In [1]:
## STEP 1: PRE-PROCESSING

## IMPORTING PACKAGES
import pandas as pd
import numpy as np
import matplotlib
from sklearn.ensemble import RandomForestClassifier
from sklearn.metrics import accuracy_score, classification_report
from sklearn.model_selection import train_test_split
from sklearn.metrics import precision_score
import Project_Library as pl

print('packages imported')


## IMPORTING DATASETS - FROM st1 to st10
for i in range(1, 11):
    globals()[f'df{i}'] = pd.read_csv(f'Data/st{i}.csv', parse_dates=['Date'], index_col='Date')

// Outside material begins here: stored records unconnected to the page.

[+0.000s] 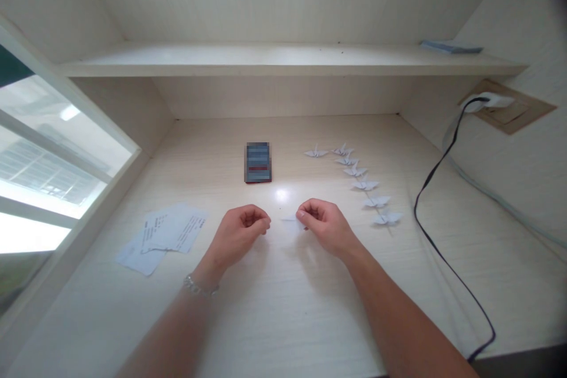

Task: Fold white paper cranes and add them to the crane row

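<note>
Between the thumb and fingers of my right hand [325,225] is a small piece of white folded paper [290,220], its thin pointed end sticking out to the left. My left hand [241,230] is just left of that point, a small gap away. Its thumb and fingertips are pressed together, and no paper shows in them. Both hands are low over the desk. Right of my right hand, several white paper cranes [365,185] stand in a curved line, with another paper crane [316,152] at its far left end.
A dark card-sized object [257,162], blurred out, lies beyond my hands. Overlapping white paper sheets [175,227] with print are at left. A black cable [432,236] runs from the wall socket [509,106] down the right side. A shelf [283,56] spans the back.
</note>
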`<state>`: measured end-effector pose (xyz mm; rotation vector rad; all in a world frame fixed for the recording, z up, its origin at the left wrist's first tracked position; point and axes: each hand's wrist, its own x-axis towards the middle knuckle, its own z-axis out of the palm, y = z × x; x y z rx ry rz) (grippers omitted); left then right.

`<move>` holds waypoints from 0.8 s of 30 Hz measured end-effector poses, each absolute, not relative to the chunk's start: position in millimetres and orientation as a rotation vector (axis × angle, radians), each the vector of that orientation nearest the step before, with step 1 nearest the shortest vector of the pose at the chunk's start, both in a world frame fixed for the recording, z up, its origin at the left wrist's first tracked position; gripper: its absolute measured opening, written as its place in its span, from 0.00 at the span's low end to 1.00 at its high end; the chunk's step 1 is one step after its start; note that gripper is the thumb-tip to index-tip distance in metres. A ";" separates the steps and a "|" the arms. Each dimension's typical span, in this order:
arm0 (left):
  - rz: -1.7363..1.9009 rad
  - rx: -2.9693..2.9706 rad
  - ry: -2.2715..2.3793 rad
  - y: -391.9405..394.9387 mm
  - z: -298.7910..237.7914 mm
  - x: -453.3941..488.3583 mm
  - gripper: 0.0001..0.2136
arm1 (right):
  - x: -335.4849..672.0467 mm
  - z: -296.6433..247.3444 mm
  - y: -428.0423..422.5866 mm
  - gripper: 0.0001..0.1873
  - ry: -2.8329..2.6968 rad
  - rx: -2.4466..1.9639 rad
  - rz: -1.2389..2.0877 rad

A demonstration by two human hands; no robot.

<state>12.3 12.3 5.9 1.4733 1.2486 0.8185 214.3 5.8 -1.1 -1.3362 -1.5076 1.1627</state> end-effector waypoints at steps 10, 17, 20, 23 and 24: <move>0.635 1.690 1.225 6.4 8.1 18.2 0.08 | 203.1 -3.2 0.0 0.07 -1.643 -1.337 1.203; 0.694 1.664 1.263 12.4 8.9 4.9 0.06 | 217.1 -0.8 6.2 0.07 -1.447 -1.308 1.214; 0.811 1.501 1.197 12.9 9.0 6.4 0.05 | 212.9 2.6 3.8 0.08 -1.433 -1.271 1.195; 0.882 1.359 1.097 9.5 10.2 15.3 0.06 | 202.3 3.5 -1.8 0.08 -1.433 -1.254 1.130; 0.893 1.331 1.074 8.1 10.7 18.6 0.07 | 198.9 3.3 -3.6 0.09 -1.436 -1.258 1.107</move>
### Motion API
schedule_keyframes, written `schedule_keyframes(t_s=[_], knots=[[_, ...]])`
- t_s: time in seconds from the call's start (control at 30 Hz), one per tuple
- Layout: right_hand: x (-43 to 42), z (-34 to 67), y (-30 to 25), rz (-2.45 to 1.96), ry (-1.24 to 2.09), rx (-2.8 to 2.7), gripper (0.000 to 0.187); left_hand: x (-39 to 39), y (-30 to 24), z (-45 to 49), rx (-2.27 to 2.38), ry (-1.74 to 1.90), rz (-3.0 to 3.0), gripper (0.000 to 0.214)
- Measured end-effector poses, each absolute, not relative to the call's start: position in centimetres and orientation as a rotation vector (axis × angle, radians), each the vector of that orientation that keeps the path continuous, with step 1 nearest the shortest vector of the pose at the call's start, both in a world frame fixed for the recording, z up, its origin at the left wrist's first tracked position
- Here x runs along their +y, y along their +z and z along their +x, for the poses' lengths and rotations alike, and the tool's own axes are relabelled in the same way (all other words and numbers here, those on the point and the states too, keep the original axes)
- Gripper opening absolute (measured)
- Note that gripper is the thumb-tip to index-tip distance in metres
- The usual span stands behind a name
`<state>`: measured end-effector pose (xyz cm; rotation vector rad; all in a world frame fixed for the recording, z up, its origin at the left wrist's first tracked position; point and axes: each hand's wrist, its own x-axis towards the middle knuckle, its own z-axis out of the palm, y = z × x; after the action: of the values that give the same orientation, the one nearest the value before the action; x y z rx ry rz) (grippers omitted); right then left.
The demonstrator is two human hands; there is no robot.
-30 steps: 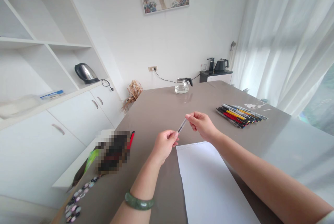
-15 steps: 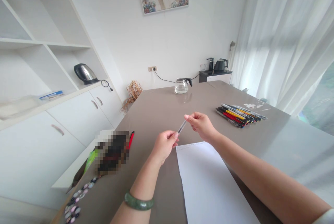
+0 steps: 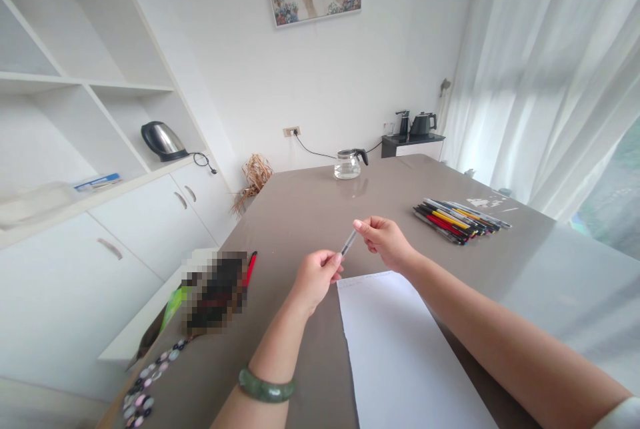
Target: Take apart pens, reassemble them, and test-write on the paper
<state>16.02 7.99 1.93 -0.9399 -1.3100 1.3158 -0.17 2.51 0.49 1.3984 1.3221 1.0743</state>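
Note:
A slim pen [image 3: 349,243] with a clear barrel is held slantwise between my two hands, above the far edge of the paper. My left hand [image 3: 318,275] pinches its lower end, and a green bangle [image 3: 266,386] circles that wrist. The upper end sits between the thumb and fingers of my right hand [image 3: 384,239]. Beneath my hands lies a white sheet of paper [image 3: 400,349] with faint marks along its top edge. The pen's tips are covered by my fingers.
A pile of pens [image 3: 457,221] lies to the right, with white scraps [image 3: 487,202] behind it. At the table's far end stands a glass pot [image 3: 347,165]. On the left are a pixelated dark object [image 3: 217,292], a red pen [image 3: 251,269] and a beaded strap [image 3: 150,375].

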Motion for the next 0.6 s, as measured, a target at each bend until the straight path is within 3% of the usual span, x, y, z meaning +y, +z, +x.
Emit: schedule_keyframes(t_s=[0.13,0.37,0.6], knots=[[7.5,15.95,2.5,-0.791,1.428,-1.331,0.037,2.51,0.54,-0.16,1.342,1.086,1.375,0.034],[7.79,15.87,2.05,-0.922,1.293,-1.341,0.034,2.55,0.46,-0.11,1.342,1.084,1.397,0.034],[7.6,15.84,2.23,-0.83,1.367,-1.356,0.035,2.58,0.49,-0.05,1.343,1.085,1.387,0.034]])
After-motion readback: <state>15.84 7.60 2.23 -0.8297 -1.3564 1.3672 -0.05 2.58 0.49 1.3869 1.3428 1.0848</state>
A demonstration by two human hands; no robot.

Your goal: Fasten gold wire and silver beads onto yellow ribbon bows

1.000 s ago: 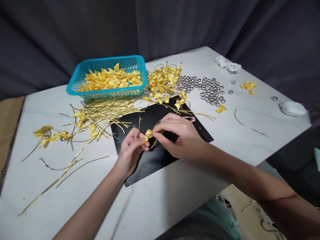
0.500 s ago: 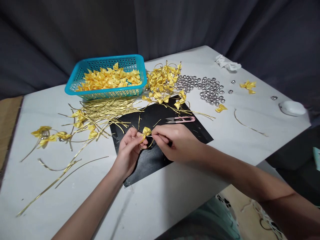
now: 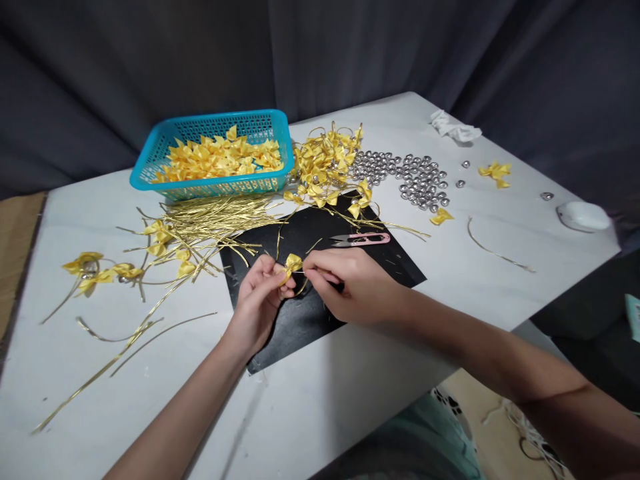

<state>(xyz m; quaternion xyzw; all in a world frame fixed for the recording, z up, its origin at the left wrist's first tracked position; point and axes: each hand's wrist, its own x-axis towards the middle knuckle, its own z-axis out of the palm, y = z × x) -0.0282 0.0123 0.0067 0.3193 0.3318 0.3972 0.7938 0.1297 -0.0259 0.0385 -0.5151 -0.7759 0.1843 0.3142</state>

print('datasets imported')


## CREATING TARGET COLUMN
stocks_list = [df1, df2, df3, df4, df5, df6, df7, df8, df9, df10]
stocks_list = pl.create_target_column(stocks_list)



Predict function created.
Backtest function created.
Function to add more predictors has been created.
packages imported
datasets imported
Target columns created for all stocks


In [2]:
## STEP 2: BUILDING PREDICTION MACHINE LEARNING MODEL.

## BUILDING MACHINE LEARNING MODEL USING RANDOM FOREST - WITH BASIC PREDICTORS
from sklearn.ensemble import RandomForestClassifier
model = RandomForestClassifier(n_estimators=200, min_samples_split=100, random_state=1)
print('Model created')

# DEFINE THE BASIC PREDICTORS
predictors = ['Close', 'Volume', 'Open', 'High', 'Low']
print('Basic Predictors:', predictors)

# Run model for all stocks and get top 5 stocks with the highest accuracy
top_5_stocks = pl.run_model_for_all_stocks(stocks_list, model, predictors)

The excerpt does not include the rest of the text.